Supplied material:

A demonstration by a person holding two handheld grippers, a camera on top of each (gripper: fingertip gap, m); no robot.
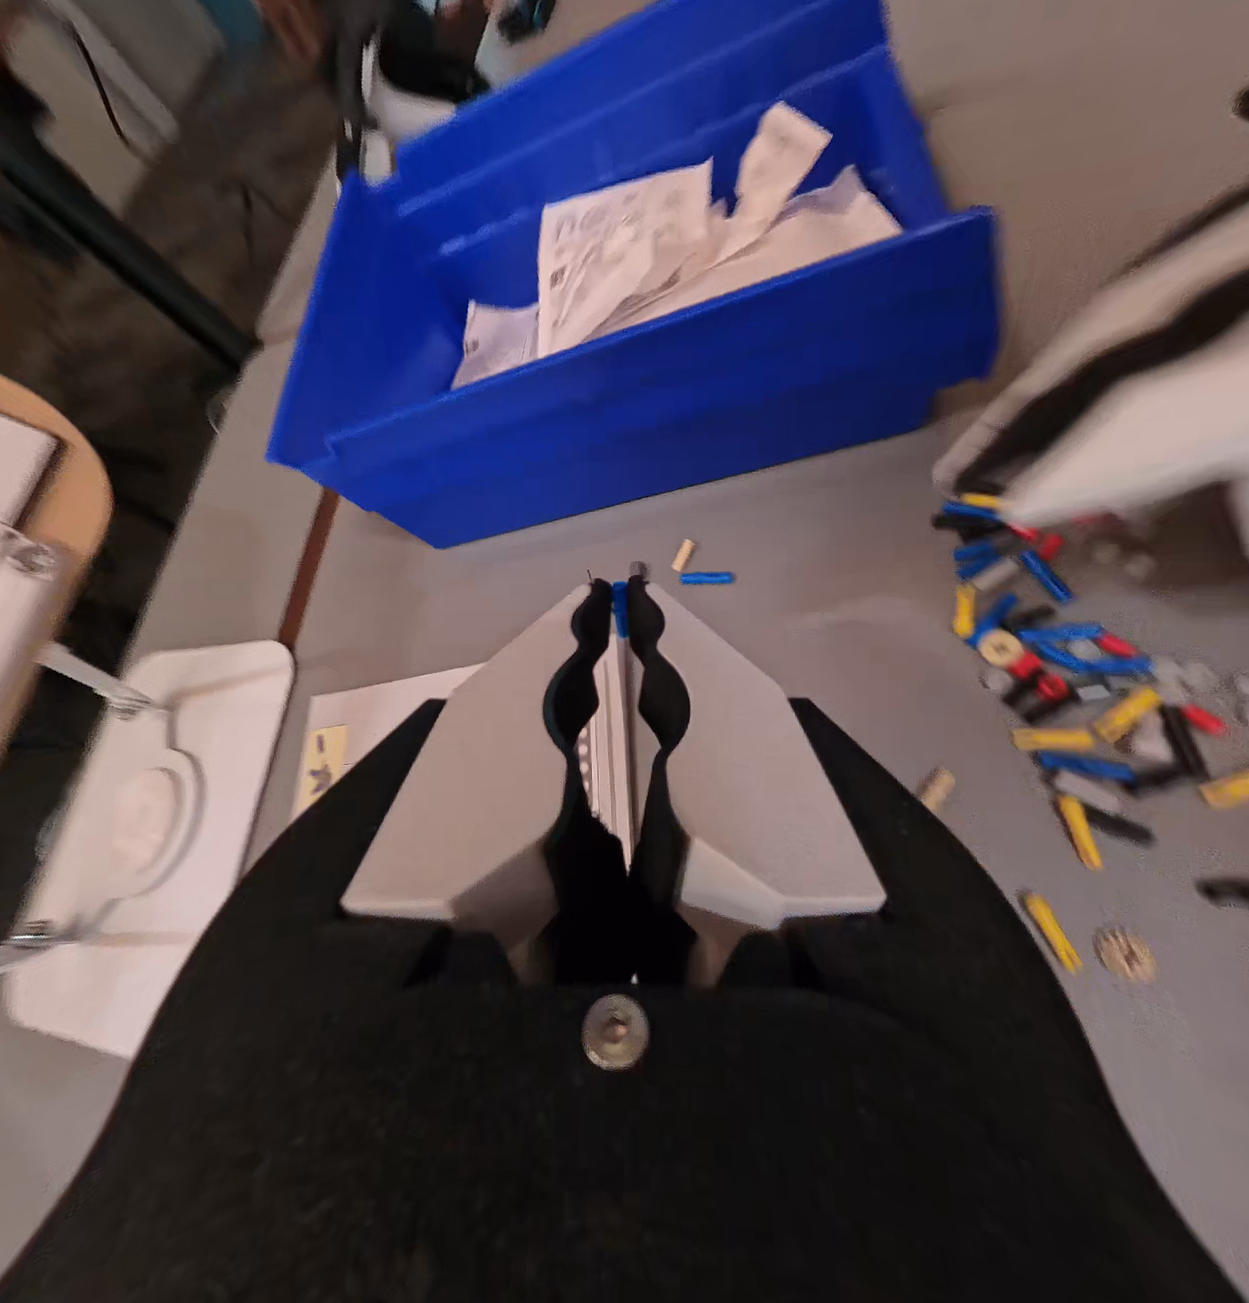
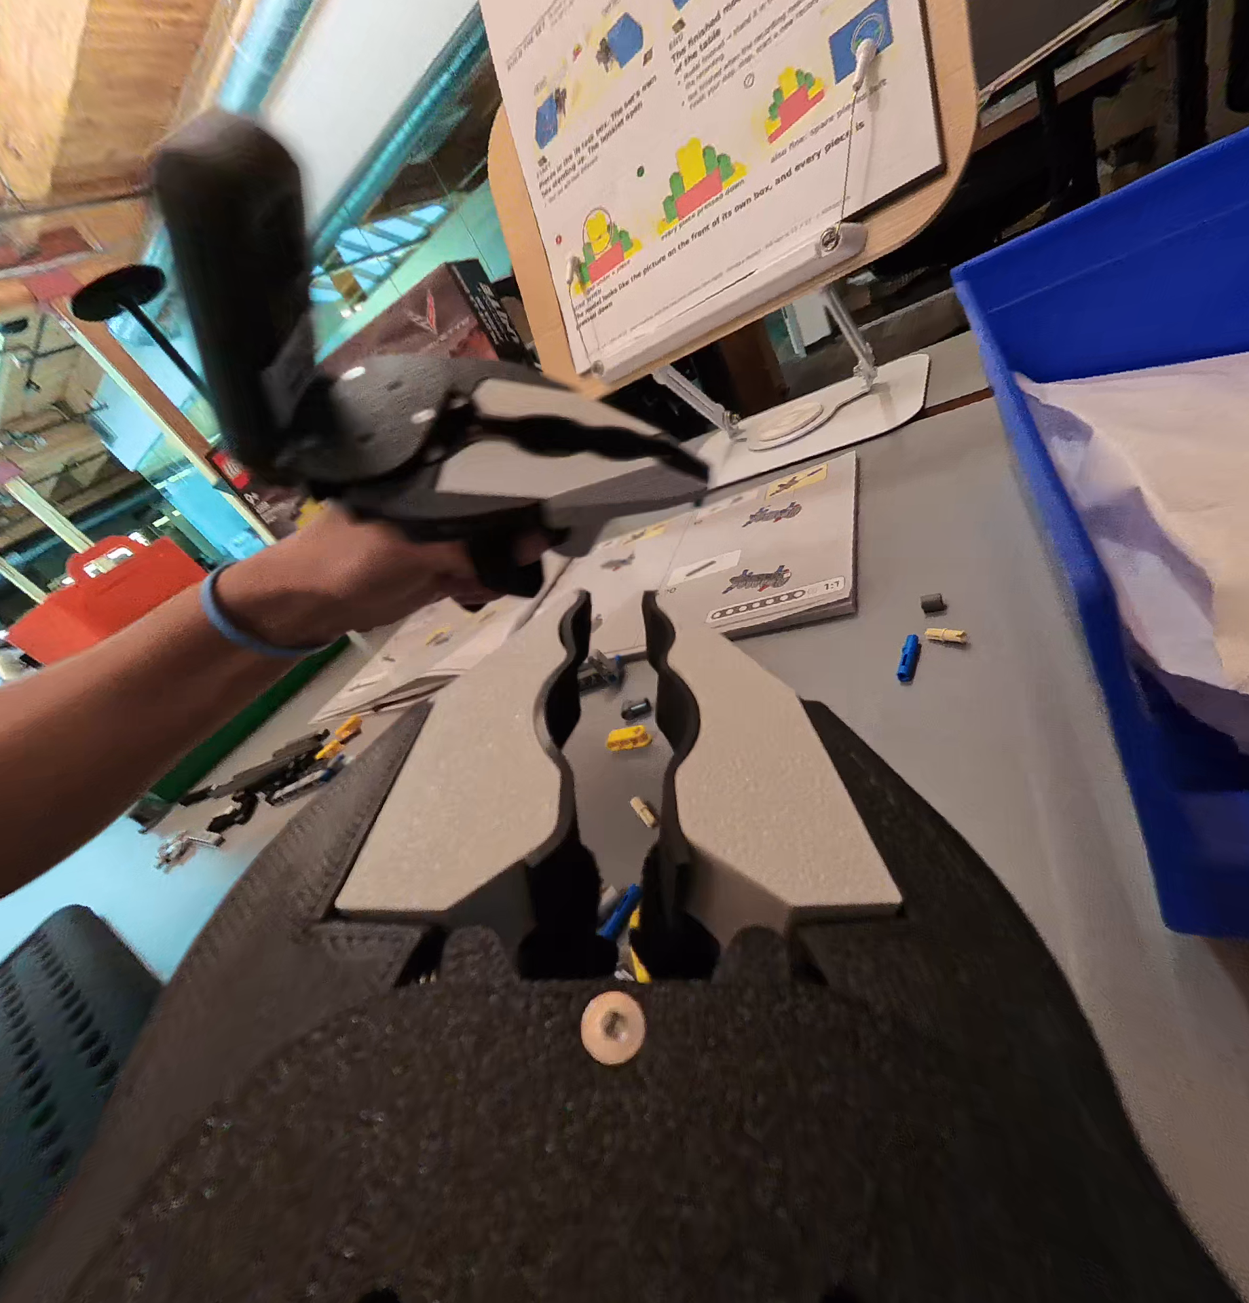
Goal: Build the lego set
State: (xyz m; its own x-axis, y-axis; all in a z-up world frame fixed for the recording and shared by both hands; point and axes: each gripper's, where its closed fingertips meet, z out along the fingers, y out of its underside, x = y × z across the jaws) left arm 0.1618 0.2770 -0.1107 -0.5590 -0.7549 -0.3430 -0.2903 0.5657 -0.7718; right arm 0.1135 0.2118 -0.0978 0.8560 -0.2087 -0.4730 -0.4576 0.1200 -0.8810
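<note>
My left gripper (image 1: 616, 589) is shut on a small blue pin (image 1: 619, 608), pinched at the very tips above the grey table. In the right wrist view the left gripper (image 2: 696, 474) hangs over the open instruction booklet (image 2: 770, 550), held by a hand; the pin is hidden there. My right gripper (image 2: 616, 606) is open with nothing between its pads. Through its gap I see loose pieces on the table: a yellow piece (image 2: 627, 738), a black pin (image 2: 636, 707) and a tan pin (image 2: 643, 811). A blue pin (image 1: 706, 578) and a tan pin (image 1: 686, 553) lie just right of the left fingertips.
A blue bin (image 1: 678, 437) with paper bags stands behind the left gripper, and at the right in the right wrist view (image 2: 1101, 493). A pile of blue, yellow, red and black pieces (image 1: 1073, 670) lies at right under the blurred right gripper. A partly built model (image 2: 283, 775) lies at left. A document stand (image 2: 713, 162) stands behind. My hands' fingertips stand some 9 centimetres from each other. The yellow piece (image 2: 627, 738) lies around 12 centimetres away from my left fingertips.
</note>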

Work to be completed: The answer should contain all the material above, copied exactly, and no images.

Exercise solution:
A demonstration by a person holding two handheld grippers, a camera on top of each (gripper: fingertip gap, m); no robot.
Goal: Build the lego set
State: (xyz m; its own x-axis, y-axis; all in a z-up world frame fixed for the recording and shared by both hands; point and axes: each gripper's, where its closed fingertips meet, z out along the fingers, y out of its underside, x = y × z across the jaws) left arm 0.1618 0.2770 -0.1107 -0.5590 -0.7549 -0.3430 -0.2903 0.5657 -0.7718; right arm 0.1135 0.2118 -0.0978 0.8560 -0.2087 -0.4730 -0.4576 0.1200 -0.8810
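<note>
My left gripper (image 1: 616, 589) is shut on a small blue pin (image 1: 619, 608), pinched at the very tips above the grey table. In the right wrist view the left gripper (image 2: 696, 474) hangs over the open instruction booklet (image 2: 770, 550), held by a hand; the pin is hidden there. My right gripper (image 2: 616, 606) is open with nothing between its pads. Through its gap I see loose pieces on the table: a yellow piece (image 2: 627, 738), a black pin (image 2: 636, 707) and a tan pin (image 2: 643, 811). A blue pin (image 1: 706, 578) and a tan pin (image 1: 686, 553) lie just right of the left fingertips.
A blue bin (image 1: 678, 437) with paper bags stands behind the left gripper, and at the right in the right wrist view (image 2: 1101, 493). A pile of blue, yellow, red and black pieces (image 1: 1073, 670) lies at right under the blurred right gripper. A partly built model (image 2: 283, 775) lies at left. A document stand (image 2: 713, 162) stands behind. My hands' fingertips stand some 9 centimetres from each other. The yellow piece (image 2: 627, 738) lies around 12 centimetres away from my left fingertips.
</note>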

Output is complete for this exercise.